In order to get all the new features, performance increases, and security improvements that come with PHP 7, we need to find an alternative to FreeTDS. Oddly enough, Microsoft has released an official replacement! 😀
First, I created a droplet with Digital Ocean (Referral Link) and give it 1GB RAM.
Now, the default apt list needs to be expanded;
nano /etc/apt/sources.list
Add these sources…
deb http://httpredir.debian.org/debian jessie main contrib non-free deb-src http://httpredir.debian.org/debian jessie main contrib non-free deb http://httpredir.debian.org/debian jessie-updates main contrib non-free deb-src http://httpredir.debian.org/debian jessie-updates main contrib non-free deb http://ftp.debian.org/debian jessie-backports main deb http://repo.mysql.com/apt/debian/ jessie mysql-apt-config deb http://repo.mysql.com/apt/debian/ jessie mysql-5.7 deb http://repo.mysql.com/apt/debian/ jessie mysql-tools deb-src http://repo.mysql.com/apt/debian/ jessie mysql-5.7 deb http://packages.dotdeb.org jessie all deb-src http://packages.dotdeb.org jessie all
Now lets install the GPG key for DotDeb and MySQL so we can install their packages…
wget https://www.dotdeb.org/dotdeb.gpg && apt-key add dotdeb.gpg && gpg --keyserver pgpkeys.mit.edu --recv-key 8C718D3B5072E1F5 && gpg -a --export 8C718D3B5072E1F5 | apt-key add -
Update our sources and run any available upgrades;
apt-get update && apt-get upgrade
Add a firewall rule to prevent unwanted sending of outbound mail.
iptables -A INPUT -i eth0 -j REJECT -p tcp --dport 25
Now run this command to install PHP7 and MySQL 5.7;
apt-get -y install fail2ban apache2 && apt-get install php7.0 php7.0-fpm php-pear php7.0-dev php7.0-mysql mcrypt php7.0-mcrypt php-mbstring php7.0-mbstring libapache2-mod-php7.0 php7.0-curl php7.0-xml screenfetch htop nload curl git unzip ntp mcrypt postfix mailutils php7.0-memcached mysql-server apt-transport-https && apt-get install python-certbot-apache -t jessie-backports && a2enmod rewrite && service apache2 restart && mysql_secure_installation
You will be prompted to create a new root password for the mysql installation, and then give that password to mysql_secure_installation so it can run.
Setup Postfix Mail Server
Now edit the config files and change the interface to loopback-only like so.
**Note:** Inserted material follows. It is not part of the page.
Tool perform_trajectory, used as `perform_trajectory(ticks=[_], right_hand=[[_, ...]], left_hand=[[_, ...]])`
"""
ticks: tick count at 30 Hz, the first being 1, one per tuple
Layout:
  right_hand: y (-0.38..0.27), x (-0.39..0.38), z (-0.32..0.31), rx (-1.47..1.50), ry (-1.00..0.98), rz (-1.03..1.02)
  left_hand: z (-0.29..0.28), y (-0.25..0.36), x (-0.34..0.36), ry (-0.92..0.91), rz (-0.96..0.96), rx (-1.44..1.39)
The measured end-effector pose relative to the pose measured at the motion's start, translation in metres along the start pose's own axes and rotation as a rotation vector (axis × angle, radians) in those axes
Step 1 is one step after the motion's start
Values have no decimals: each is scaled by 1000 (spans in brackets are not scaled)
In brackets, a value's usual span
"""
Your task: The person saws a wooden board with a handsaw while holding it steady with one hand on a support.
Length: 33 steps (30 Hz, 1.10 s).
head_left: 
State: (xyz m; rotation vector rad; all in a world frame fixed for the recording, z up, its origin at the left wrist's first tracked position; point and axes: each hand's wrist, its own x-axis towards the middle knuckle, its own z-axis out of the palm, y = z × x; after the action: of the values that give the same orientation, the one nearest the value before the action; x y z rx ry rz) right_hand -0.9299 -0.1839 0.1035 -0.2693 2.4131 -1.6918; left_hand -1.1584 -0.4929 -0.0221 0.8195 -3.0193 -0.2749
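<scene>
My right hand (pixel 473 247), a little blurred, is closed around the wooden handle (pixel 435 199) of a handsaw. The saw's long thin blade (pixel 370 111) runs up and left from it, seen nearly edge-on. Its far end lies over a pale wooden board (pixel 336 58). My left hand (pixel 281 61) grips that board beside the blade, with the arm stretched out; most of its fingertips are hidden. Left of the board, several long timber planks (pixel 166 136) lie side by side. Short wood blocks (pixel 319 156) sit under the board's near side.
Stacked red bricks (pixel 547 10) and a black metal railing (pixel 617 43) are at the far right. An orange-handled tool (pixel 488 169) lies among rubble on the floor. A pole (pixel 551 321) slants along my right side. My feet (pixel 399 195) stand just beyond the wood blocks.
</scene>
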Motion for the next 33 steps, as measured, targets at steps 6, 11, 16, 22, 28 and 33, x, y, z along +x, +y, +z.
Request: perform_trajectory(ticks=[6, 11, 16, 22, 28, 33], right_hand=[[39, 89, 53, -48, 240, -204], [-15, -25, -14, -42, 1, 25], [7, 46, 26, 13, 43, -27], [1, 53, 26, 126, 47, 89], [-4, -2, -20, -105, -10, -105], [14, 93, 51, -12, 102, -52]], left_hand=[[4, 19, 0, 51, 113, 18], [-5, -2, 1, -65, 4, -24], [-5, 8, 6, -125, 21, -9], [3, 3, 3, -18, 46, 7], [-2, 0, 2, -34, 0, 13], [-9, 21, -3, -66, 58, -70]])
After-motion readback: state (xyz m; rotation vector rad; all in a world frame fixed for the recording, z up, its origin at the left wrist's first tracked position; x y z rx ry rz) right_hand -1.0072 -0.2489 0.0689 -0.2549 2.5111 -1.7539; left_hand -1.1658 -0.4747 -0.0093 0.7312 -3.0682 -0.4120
We already set up a firewall rule to block connections to port 25, but those rules can be changed by mistake, so this will be a good second line of defense to prevent public access to sending mail through our server, while allowing us to still use it locally.
nano /etc/postfix/main.cf
Find this line;
inet_interfaces = all
And change to;
inet_interfaces = 127.0.0.1
Now edit the email aliases;
nano /etc/aliases
At the end of the file, make sure there is a line that starts with root and ends with your email, like so;
root: email@domain.com
Save the file and exit. Then run newaliases to let Postfix apply the changes. Restarting Postfix is not enough because we changed the interfaces line in the config file. We need to stop and start it like so;
newaliases && postfix stop && postfix start
Creating Two VirtualHosts
First, we need to forward an A-Record from our DNS provider over to the public IP of our new server.
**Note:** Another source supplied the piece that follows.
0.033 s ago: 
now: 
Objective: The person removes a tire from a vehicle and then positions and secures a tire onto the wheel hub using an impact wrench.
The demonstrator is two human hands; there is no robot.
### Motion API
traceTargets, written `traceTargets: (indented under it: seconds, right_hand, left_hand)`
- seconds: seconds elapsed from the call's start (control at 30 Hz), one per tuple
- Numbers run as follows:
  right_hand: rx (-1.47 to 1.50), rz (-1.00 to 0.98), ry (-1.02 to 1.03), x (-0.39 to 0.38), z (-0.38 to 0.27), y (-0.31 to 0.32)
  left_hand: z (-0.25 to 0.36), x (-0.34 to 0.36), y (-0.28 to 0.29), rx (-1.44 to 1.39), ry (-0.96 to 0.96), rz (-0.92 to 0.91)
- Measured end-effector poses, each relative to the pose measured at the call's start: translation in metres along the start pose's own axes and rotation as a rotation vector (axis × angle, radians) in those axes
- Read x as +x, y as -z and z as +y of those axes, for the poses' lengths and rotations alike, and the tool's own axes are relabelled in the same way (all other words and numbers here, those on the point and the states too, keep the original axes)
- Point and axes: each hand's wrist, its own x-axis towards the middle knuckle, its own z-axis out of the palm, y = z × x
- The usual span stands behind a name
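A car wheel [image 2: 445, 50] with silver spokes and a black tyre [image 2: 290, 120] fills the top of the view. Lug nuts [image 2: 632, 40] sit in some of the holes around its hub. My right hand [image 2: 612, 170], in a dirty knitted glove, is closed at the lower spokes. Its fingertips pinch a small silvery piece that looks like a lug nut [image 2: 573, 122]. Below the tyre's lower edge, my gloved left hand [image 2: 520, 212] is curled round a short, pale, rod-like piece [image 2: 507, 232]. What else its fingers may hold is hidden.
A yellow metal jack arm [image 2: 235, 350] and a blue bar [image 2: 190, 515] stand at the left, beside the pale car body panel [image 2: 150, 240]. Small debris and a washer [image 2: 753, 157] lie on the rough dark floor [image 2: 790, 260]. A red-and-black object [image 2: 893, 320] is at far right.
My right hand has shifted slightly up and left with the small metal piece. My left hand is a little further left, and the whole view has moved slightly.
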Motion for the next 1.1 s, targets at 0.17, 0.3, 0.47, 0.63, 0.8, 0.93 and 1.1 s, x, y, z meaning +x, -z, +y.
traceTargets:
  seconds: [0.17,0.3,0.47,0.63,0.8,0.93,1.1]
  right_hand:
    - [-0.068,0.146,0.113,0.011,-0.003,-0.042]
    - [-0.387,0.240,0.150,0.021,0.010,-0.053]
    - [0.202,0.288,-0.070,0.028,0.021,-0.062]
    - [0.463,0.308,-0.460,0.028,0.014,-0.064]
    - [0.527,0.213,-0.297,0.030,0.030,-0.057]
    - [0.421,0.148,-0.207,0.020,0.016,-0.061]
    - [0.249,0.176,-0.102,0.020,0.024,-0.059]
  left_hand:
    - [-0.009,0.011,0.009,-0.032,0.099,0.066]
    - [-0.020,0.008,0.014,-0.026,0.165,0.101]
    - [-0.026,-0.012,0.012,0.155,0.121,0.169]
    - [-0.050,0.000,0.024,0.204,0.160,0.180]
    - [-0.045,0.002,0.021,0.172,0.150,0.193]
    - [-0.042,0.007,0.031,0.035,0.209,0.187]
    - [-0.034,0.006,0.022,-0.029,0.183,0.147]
We will need to do the following steps twice: once for the fqdn of the machine, and once for the fqdn of the application we are serving. I like to set the machine’s virtualhost to use /var/www and then put the other virtualhosts in directories inside there, to make them easy to access.
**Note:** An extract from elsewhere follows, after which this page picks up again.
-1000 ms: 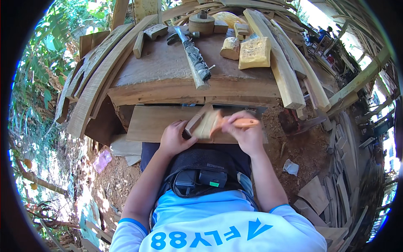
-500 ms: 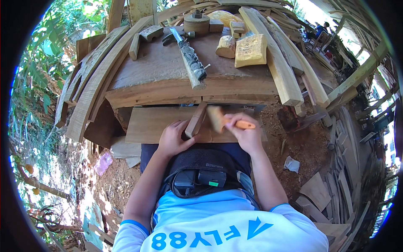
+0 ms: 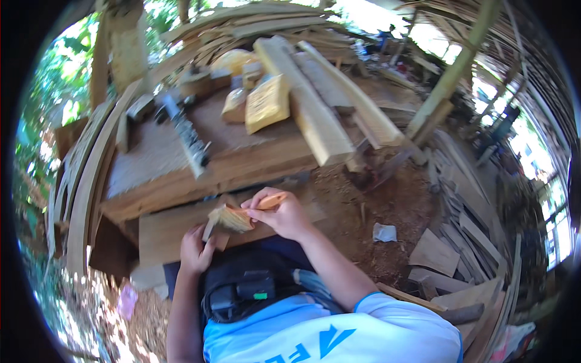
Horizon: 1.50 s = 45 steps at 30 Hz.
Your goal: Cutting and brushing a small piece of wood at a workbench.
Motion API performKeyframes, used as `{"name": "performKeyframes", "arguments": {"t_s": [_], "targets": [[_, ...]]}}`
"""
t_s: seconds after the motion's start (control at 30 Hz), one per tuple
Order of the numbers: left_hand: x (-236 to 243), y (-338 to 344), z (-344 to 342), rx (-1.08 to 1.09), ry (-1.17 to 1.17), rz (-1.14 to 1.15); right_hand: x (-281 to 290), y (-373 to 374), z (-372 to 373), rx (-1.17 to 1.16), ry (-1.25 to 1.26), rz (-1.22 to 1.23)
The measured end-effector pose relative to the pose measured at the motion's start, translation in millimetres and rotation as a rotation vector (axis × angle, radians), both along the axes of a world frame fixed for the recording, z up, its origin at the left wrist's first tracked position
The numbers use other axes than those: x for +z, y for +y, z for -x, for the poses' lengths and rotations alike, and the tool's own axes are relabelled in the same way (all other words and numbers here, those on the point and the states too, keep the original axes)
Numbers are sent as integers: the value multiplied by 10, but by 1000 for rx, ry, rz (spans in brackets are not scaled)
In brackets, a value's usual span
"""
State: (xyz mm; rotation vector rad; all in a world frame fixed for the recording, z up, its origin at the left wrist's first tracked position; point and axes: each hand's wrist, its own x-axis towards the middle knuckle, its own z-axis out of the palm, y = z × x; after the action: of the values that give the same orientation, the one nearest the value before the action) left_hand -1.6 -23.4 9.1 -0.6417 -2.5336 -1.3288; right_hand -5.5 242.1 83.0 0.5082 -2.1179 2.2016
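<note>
A wide flat paintbrush [image 3: 235, 219] with an orange handle is pinched in my right hand [image 3: 279, 213]. Its pale bristles lie over a small wooden block [image 3: 222, 242] and hide much of it. My left hand [image 3: 196, 249] is closed on the near end of that block, and its fingertips are partly hidden. Beneath both hands a flat wooden board [image 3: 162, 235] lies in front of the thick workbench [image 3: 145, 166]. The picture is blurred by motion.
On the bench lie a tool with a black-wrapped handle [image 3: 189, 142], a yellow block [image 3: 268, 104] and long planks [image 3: 305, 115]. More planks [image 3: 91, 181] lean at the left. Wood offcuts [image 3: 434, 253] and a white scrap [image 3: 384, 233] lie on the ground at the right.
The view has turned to the right, so the bench sits further left and tilted. My right hand has brought the brush from beside the block onto it. My left hand still grips the block.
</note>
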Motion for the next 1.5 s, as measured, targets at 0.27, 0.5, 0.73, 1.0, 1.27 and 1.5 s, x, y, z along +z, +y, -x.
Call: {"name": "performKeyframes", "arguments": {"t_s": [0.27, 0.5, 0.73, 1.0, 1.27, 1.5], "targets": [[98, 89, -10, -26, 43, 5, 191, -72, -142, 354, 93, -133], [157, 129, -26, -22, 119, -11, 359, -253, -55, 139, 77, -223], [148, 102, -31, 32, 96, 20, 424, -383, -90, -402, 431, -455], [108, 115, -45, -6, 129, 25, 401, -358, -42, -694, 526, -499], [110, 101, -45, 12, 118, 77, 342, -374, -69, -23, 51, -25], [136, 129, -23, -20, 155, 72, 352, -259, -19, -457, 561, -316]]}}
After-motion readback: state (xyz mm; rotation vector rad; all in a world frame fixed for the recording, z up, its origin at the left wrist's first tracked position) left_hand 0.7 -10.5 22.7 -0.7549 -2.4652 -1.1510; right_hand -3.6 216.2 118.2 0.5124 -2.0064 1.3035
First disable the default VirtualHost.
a2dissite 000-default.conf
Create a directory for our new FQDN.
mkdir /var/www/[fqdn]/
Create a new VirtualHost for our new FQDN.
cp /etc/apache2/sites-available/000-default.conf /etc/apache2/sites-available/[fqdn].conf
Edit the virtual host and make sure it has all of this;
nano /etc/apache2/sites-available/[fqdn].conf
ServerName [fqdn]
ServerAdmin your_email@website.com
DocumentRoot /var/www/[fqdn]/
ErrorLog ${APACHE_LOG_DIR}/error.log
CustomLog ${APACHE_LOG_DIR}/access.log combined
Now enable the virtualhost and restart apache.
a2ensite [fqdn] && service apache2 restart
Securing the Machine’s FQDN VirtualHost
Create a password file for the VirtualHost. Pick a high entropy username and password.
htpasswd -c /etc/apache2/.htpasswd [username]
Now add this to the VirtualHost for the machine’s FQDN.
<Directory "/var/www/">
AuthType Basic
AuthName "Restricted Content"
AuthUserFile /etc/apache2/.htpasswd
Require valid-user
</Directory>
Restart Apache to make the changes take effect.
service apache2 restart
PHPMyAdmin
Navigate to the machine’s webroot.
cd /var/www/[FQDN]
Download PHPMyAdmimn.
wget https://files.phpmyadmin.net/phpMyAdmin/[version]/phpMyAdmin-[version]-all-languages.zip
Unzip it into a new directory in the current directory.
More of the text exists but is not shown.